Suivi des 5 cas présentés au
cours de la "semaine d'action et de soutien des détenus libanais dans les prisons
syriennes."
(26 Janvier - 1er Février 1998)
Quelques autres exemples de détenus libanais en Syrie.
Paris, 3 juillet 1998
LETTRE DE SOLIDA A TOUTES LES PERSONNES AYANT RENCONTRE LES FAMILLES DES DETENUS LIBANAIS EN SYRIE
Du 26 Janvier au 1er Février 1998 avait eu lieu à Paris une "Semaine d'Action et de Soutien des détenus libanais dans les prisons syriennes", à l'initiative d'Amnesty International Section française, de l'ACAT (Action des Chrétiens pour l'Abolition de la Torture), de la Ligue française des Droits de l'Homme, de la FIDH (Fédération Internationale des ligues des Droits de l'Homme) et du Mouvement SOLIDA (Soutien aux Libanais Détenus Arbitrairement).
A l'occasion de cette semaine, vous aviez rencontré les représentants du "Comité des familles de détenus libanais en Syrie", créé à Beyrouth en Octobre 1997, et de SOLID (Support Of Lebanese In Detention).
Les autorités syriennes ont depuis relâché quelques 121 détenus libanais, juste après avoir reconnu en détenir 155 (quant aux 34 qu'elles ont reconnu avoir maintenu en détention, aucune information n'est disponible quant à leur identité, aux lieux et aux motifs de leur détention)
Malheureusement, malgré ces libérations, un très grand nombre de familles libanaises ont toujours un proche détenu en Syrie.
Vous aviez par exemple rencontré au cours de la "Semaine d'Action ", la mère de l'officier Kaytel HAYEK, détenu en Syrie depuis 1994, les mères de Johnny NASSIF et de Jihad EID, détenus depuis 1990, et les frères de Boutros KHAWAND et de Tanious TAYAR, enlevés respectivement en 1992 et 1978.

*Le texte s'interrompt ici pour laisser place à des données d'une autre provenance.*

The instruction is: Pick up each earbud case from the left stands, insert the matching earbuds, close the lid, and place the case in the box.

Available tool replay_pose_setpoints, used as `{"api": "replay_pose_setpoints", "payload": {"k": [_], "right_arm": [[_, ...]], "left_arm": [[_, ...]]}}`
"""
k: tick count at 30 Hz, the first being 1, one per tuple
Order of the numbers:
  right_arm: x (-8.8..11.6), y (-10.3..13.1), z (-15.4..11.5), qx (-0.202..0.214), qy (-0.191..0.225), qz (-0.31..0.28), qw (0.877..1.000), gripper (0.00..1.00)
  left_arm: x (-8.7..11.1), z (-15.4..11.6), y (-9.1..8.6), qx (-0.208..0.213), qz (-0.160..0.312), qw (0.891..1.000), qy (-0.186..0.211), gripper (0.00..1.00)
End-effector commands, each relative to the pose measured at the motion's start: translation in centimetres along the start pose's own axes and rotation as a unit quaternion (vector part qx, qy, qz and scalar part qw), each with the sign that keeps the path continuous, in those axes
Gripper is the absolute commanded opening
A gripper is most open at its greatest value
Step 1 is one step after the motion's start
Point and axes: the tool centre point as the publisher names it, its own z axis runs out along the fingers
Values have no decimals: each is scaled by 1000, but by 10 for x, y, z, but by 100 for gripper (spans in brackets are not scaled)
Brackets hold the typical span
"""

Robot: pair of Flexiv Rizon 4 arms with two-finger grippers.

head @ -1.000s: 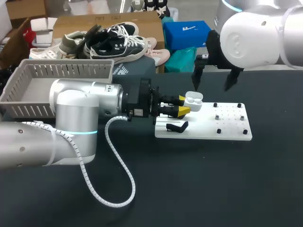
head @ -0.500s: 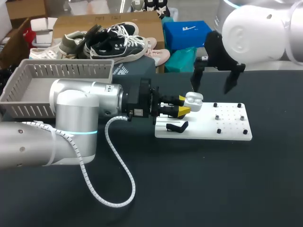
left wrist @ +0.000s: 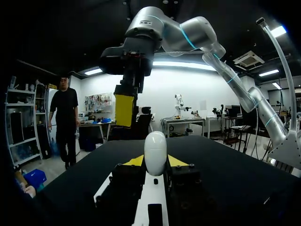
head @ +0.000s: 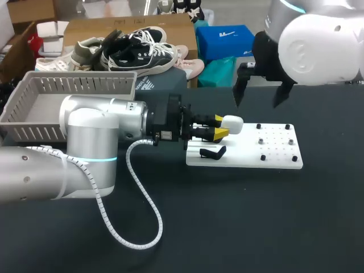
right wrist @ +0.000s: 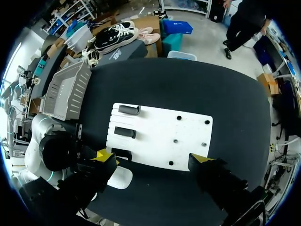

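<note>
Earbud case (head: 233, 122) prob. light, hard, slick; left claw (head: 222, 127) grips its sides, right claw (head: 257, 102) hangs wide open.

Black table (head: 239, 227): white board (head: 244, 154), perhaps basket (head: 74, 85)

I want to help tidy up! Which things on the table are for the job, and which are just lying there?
For the job: case, left gripper, right gripper, stands, basket.
Just there: cable, pegs.
</note>
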Motion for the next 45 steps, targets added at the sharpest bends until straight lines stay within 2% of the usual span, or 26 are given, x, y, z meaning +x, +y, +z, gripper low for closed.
{"api": "replay_pose_setpoints", "payload": {"k": [1, 8, 14, 18, 27, 33, 35, 37, 39, 40, 42, 45], "right_arm": [[16, -15, -8, -15, -66, 7, 998, 100], [27, -34, -11, -52, -108, 5, 993, 100], [37, -39, -9, -65, -125, -22, 990, 100], [41, -38, 2, -66, -107, -25, 992, 100], [41, -38, 2, -66, -107, -25, 992, 100], [41, -38, 2, -66, -107, -25, 992, 100], [41, -38, 2, -66, -107, -25, 992, 100], [41, -38, 2, -66, -107, -25, 992, 100], [41, -38, 2, -66, -107, -25, 992, 100], [41, -38, 2, -66, -107, -25, 992, 100], [41, -38, 2, -66, -107, -25, 992, 100], [41, -38, 2, -66, -107, -25, 992, 100]], "left_arm": [[-2, -9, -3, -15, -10, 1000, 1, 0], [-8, -57, -12, -80, -43, 996, -2, 0], [-21, -96, -19, -138, -43, 989, 16, 0], [-28, -123, -16, -177, -43, 983, 31, 0], [-32, -184, 1, -263, -67, 960, 67, 0], [-27, -226, 14, -327, -92, 933, 117, 0], [-20, -242, 21, -355, -97, 917, 154, 0], [-11, -258, 29, -382, -121, 903, 156, 0], [-2, -272, 38, -408, -128, 884, 190, 0], [2, -278, 43, -417, -141, 880, 178, 0], [11, -289, 55, -437, -150, 865, 196, 0], [21, -301, 70, -462, -169, 848, 196, 0]]}}
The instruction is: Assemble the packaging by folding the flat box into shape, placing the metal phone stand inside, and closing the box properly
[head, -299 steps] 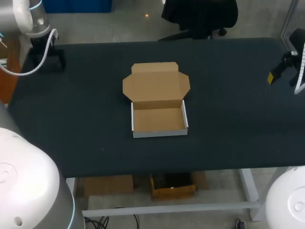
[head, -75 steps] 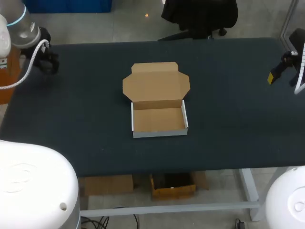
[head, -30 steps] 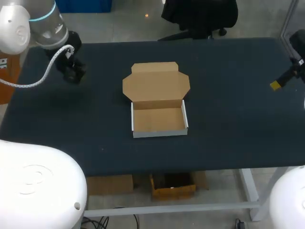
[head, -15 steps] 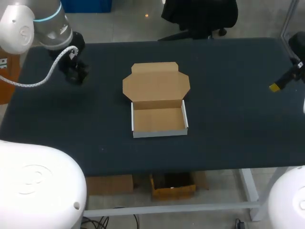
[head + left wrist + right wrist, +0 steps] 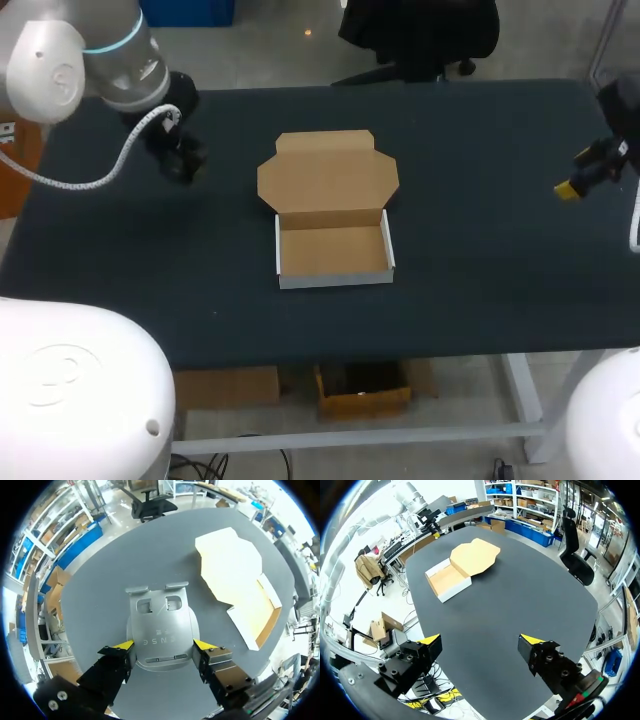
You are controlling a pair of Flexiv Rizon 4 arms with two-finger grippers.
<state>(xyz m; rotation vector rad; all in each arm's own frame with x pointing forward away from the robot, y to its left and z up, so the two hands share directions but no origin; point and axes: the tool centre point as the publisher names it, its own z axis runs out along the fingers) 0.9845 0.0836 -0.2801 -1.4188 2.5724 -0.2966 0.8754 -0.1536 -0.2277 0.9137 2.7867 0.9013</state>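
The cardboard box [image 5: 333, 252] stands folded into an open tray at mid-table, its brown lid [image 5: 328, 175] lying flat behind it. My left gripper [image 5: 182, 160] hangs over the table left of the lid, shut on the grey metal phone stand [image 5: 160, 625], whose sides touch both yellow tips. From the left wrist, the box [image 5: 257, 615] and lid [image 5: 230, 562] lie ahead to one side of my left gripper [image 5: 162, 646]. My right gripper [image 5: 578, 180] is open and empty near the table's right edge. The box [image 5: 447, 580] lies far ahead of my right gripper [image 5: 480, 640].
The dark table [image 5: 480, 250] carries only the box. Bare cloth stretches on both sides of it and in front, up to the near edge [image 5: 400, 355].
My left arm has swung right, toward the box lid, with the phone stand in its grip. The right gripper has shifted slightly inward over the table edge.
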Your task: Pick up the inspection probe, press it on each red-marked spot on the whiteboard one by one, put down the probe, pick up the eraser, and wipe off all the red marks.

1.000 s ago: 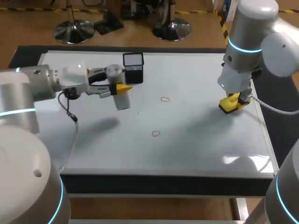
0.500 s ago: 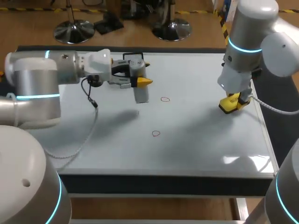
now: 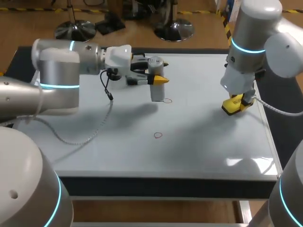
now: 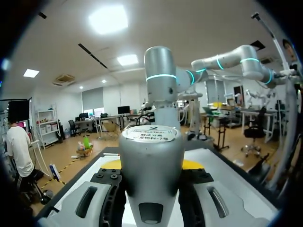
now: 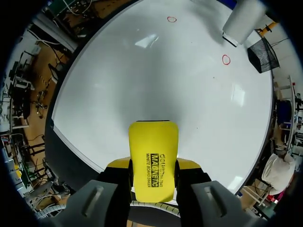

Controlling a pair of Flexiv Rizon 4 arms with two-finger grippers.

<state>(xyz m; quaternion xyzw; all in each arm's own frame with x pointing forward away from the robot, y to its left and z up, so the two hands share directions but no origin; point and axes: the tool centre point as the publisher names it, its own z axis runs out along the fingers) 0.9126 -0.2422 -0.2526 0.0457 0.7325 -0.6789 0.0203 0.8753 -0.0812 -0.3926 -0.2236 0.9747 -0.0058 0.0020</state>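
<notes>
The left gripper (image 3: pixel 158 80) is clenched on the inspection probe (image 3: pixel 157 91), a grey cylinder held upright between the yellow tips. In the left wrist view a round white label carrying small dark print is seen on the probe's top end. Most of the gripper's fingers are hidden there behind the probe's body. The probe's lower end is placed just beside the farther red mark (image 3: pixel 167 100), a small drawn ring. Whether the end touches the whiteboard (image 3: pixel 203 142) cannot be told. The nearer red mark (image 3: pixel 158 135) is left well apart from the probe.

The right gripper (image 5: pixel 154 165) is closed on the yellow eraser (image 5: pixel 154 151), whose face is printed with black lettering. In the head view the eraser is seen near the whiteboard's right edge, its upper part covered by the right arm's wrist. Contact with the board cannot be judged.

A black mesh holder (image 5: pixel 262 54) is set at the board's far side and is mostly hidden behind the left gripper in the head view. The glossy white board is laid on a dark-rimmed table (image 3: pixel 28 54), and ceiling lights are mirrored in it.
</notes>
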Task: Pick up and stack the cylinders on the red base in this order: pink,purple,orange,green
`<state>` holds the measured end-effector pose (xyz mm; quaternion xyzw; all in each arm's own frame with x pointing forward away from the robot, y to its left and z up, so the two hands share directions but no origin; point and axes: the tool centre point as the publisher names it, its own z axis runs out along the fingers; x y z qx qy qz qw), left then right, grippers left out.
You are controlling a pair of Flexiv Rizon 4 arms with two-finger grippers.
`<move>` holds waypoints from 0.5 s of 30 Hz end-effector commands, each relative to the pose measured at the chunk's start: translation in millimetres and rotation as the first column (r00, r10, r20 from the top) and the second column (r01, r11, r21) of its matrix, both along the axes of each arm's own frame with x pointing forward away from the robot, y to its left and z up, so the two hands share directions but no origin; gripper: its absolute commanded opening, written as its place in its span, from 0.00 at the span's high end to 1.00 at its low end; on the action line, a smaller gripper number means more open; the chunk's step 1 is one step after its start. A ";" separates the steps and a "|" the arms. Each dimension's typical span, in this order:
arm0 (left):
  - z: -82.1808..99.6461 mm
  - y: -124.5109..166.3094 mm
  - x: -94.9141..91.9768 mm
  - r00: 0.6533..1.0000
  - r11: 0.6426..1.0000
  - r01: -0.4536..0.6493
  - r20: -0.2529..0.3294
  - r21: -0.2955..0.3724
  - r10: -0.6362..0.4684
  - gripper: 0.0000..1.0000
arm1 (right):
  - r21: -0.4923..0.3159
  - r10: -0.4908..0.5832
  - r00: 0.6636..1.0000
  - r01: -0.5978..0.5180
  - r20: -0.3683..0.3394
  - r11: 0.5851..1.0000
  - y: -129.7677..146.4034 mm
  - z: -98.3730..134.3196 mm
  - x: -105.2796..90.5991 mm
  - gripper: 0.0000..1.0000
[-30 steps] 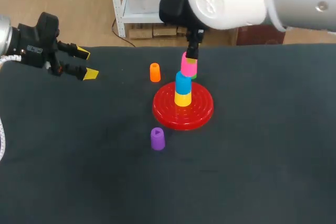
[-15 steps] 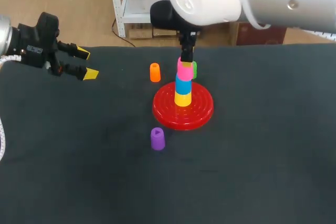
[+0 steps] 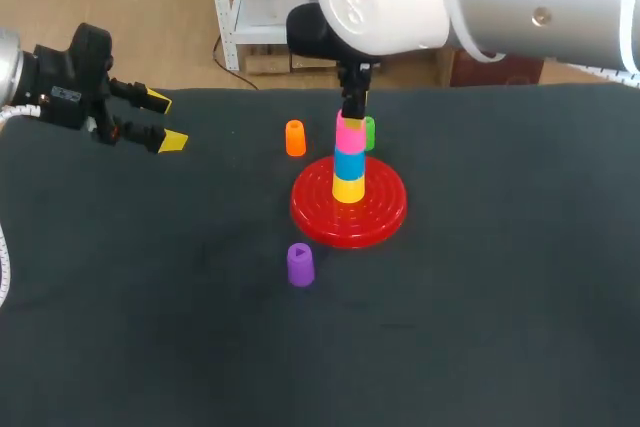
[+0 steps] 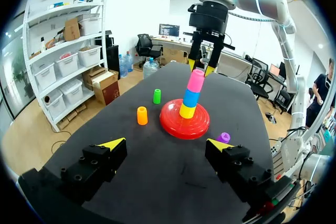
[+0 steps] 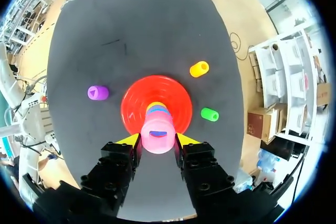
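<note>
On the red base [image 3: 380, 215] stand a yellow cylinder [image 3: 348, 188] and a blue one [image 3: 348, 162], with the pink cylinder [image 3: 349, 133] on top of them. My right gripper [image 3: 352, 113] comes down from above and is shut on the pink cylinder [image 5: 157, 129], one yellow-tipped finger on each side. The orange cylinder [image 3: 294, 138] stands left of the base. Just behind the stack is the green cylinder [image 3: 369, 132], and the purple cylinder [image 3: 300, 264] sits in front of the base. My left gripper [image 3: 160, 119] hangs open and holds nothing at the far left.
The dark table [image 3: 480, 327] runs wide in front and to the right of the base. Its far edge [image 3: 500, 89] lies close behind the stack. In the left wrist view the base [image 4: 173, 127] is ahead of my left gripper [image 4: 165, 145].
My right gripper carried the pink cylinder left and down, from behind the stack to the top of the blue cylinder. The left arm has stayed put.
</note>
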<state>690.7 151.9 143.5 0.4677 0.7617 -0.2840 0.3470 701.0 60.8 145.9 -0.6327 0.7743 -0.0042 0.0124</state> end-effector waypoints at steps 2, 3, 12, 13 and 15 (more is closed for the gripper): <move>-1.2 0.4 0.0 1.000 1.000 0.001 0.003 -0.002 -0.001 0.00 | -0.007 -0.009 1.000 0.009 -0.014 1.000 0.8 -2.7 7.0 1.00; -1.2 0.4 0.0 1.000 1.000 0.001 0.003 -0.002 -0.001 0.00 | -0.010 -0.011 1.000 0.011 -0.019 1.000 0.7 -4.1 7.7 1.00; -1.2 0.4 0.0 1.000 1.000 0.001 0.003 -0.002 -0.001 0.00 | 0.001 -0.025 0.997 0.025 -0.077 1.000 3.4 -13.9 10.3 1.00; -1.2 0.4 0.0 1.000 1.000 0.001 0.003 -0.002 -0.001 0.00 | -0.004 -0.022 0.996 0.022 -0.086 1.000 3.5 -15.7 9.3 1.00; -1.2 0.4 0.0 1.000 1.000 0.001 0.003 -0.002 -0.001 0.00 | -0.014 -0.022 0.995 0.021 -0.097 1.000 3.2 -19.9 7.4 1.00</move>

Depuis, Kaytel HAYEK a été remis en mars à la Justice libanaise, mais la situation de Jihad EID, de Johnny NASSIF, de Boutros KHAWAND et de Tanious TAYAR reste inchangée.
Vous trouverez, dans les pages 4 à 11, la description de la situation actuelle de ces personnes, et dans les pages suivantes, quelques autres cas suivis par le "Comité des familles" et les organisations libanaises de défense des Droits de l'Homme.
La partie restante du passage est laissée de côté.